Das Wort Liebe bekommt ja, je nachdem wo und von wem es ausgesprochen wird, einen unterschiedlichen Sinn. Wenn man das Wort Liebe draußen, im Freibad hört, meint es soviel wie Leidenschaft, Glück, selige Kopflosigkeit. Menschenliebe – das ist eine so eindeutig zweideutige Angelegenheit, weil sich in ihr – wie der Dichter sagt, Tier und Gott im Menschen auf wundersame und harmonische Weise begegnen.

In kirchlichen Räumen hat Liebe dagegen nichts Aufregendes, vielmehr einen Beiklang von leicht Verstaubtem, Gutmütigem, Weltfremdem, einen Beigeschmack vom obligatorischen Pfefferminztee kirchlicher Einrichtungen.

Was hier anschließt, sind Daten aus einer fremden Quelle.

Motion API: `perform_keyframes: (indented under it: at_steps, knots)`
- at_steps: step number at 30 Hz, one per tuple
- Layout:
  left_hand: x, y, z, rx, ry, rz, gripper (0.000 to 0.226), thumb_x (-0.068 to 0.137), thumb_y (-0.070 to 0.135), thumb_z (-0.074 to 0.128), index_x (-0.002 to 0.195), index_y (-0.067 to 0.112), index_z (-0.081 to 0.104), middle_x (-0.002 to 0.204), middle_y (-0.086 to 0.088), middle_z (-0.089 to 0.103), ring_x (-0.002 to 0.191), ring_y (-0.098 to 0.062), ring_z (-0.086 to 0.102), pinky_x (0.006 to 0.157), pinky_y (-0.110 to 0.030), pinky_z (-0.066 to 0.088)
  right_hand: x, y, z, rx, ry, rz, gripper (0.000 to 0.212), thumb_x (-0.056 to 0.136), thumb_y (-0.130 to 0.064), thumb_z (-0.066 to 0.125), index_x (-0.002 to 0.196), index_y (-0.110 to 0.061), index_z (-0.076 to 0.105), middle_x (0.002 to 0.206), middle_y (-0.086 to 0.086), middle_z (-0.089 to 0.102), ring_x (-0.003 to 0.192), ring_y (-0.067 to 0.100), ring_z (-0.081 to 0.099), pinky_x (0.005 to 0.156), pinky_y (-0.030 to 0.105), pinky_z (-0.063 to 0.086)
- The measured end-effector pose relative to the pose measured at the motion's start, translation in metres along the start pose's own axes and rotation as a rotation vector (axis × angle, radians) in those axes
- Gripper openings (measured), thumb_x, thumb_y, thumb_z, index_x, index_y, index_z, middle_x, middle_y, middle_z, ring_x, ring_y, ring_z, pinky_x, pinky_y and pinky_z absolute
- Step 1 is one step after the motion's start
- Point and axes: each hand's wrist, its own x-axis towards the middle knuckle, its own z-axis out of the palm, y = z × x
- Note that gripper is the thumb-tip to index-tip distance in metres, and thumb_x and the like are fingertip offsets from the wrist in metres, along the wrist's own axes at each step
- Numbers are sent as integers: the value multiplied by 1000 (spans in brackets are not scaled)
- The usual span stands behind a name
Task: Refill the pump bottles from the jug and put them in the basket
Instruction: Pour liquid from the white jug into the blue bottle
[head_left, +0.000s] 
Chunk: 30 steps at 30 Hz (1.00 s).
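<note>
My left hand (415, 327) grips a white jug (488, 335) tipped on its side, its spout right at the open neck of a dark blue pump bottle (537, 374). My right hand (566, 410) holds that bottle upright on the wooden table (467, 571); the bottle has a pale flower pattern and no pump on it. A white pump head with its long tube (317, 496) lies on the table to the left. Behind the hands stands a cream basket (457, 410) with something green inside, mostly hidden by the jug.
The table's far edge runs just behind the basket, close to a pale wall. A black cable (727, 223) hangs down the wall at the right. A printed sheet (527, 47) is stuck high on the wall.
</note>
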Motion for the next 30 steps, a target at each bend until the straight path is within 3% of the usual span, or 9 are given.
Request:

Gottesliebe - sie regt nicht auf und macht nicht schlaflos.  

Obwohl: Beide, die Gottesliebe und die Menschenliebe, hören auf das Wort Liebe. Aber: Können die beiden miteinander überhaupt verwandt sein? Sie können nicht nur, sie sind es. Das jedenfalls war meiner Schwimmbadlektüre, dem „Geist der Liebe“ zu entnehmen, in dessen Zentrum das Johannesevangelium, dem Liebesevangelium, steht.

Das Erste im Johannesevangelium ist die Liebe von Vater und Sohn, die innergöttliche Liebe. Gott will nicht nur mit sich allein sein. In seiner Liebe schafft er sich ein Gegenüber. Das ist gerade so, als wenn Gott gesagt hätte: „Hier ist noch Platz auf meiner Decke!“ Er selbst braucht  jemanden, der von ihm geliebt wird und der sich geliebt weiß. Und diese Liebe von Vater und Sohn wird ausgeweitet „Ein neues Gebot gebe ich euch: dass ihr einander liebt, wie ich euch geliebt habe, damit ihr euch liebt“, sagt Jesus in diesem Evangelium. Jesus Christus, Gottes geliebter Sohn, ist im „Geiste der Liebe“, im allumfassenden, liebevollen Miteinander der Menschen bei ihnen, ganz egal, ob sie gerade in der Kirche sitzen oder im Schwimmbad liegen.

Das Buch „Geist der Liebe“ trägt heute keinen Pappendeckel mehr. Ich würde es auch so ins Freibad mitnehmen. Aus Altersweisheit, denn: Der Liebe braucht man sich nirgends schämen, nicht im Schwimmbad, nicht in der Kirche.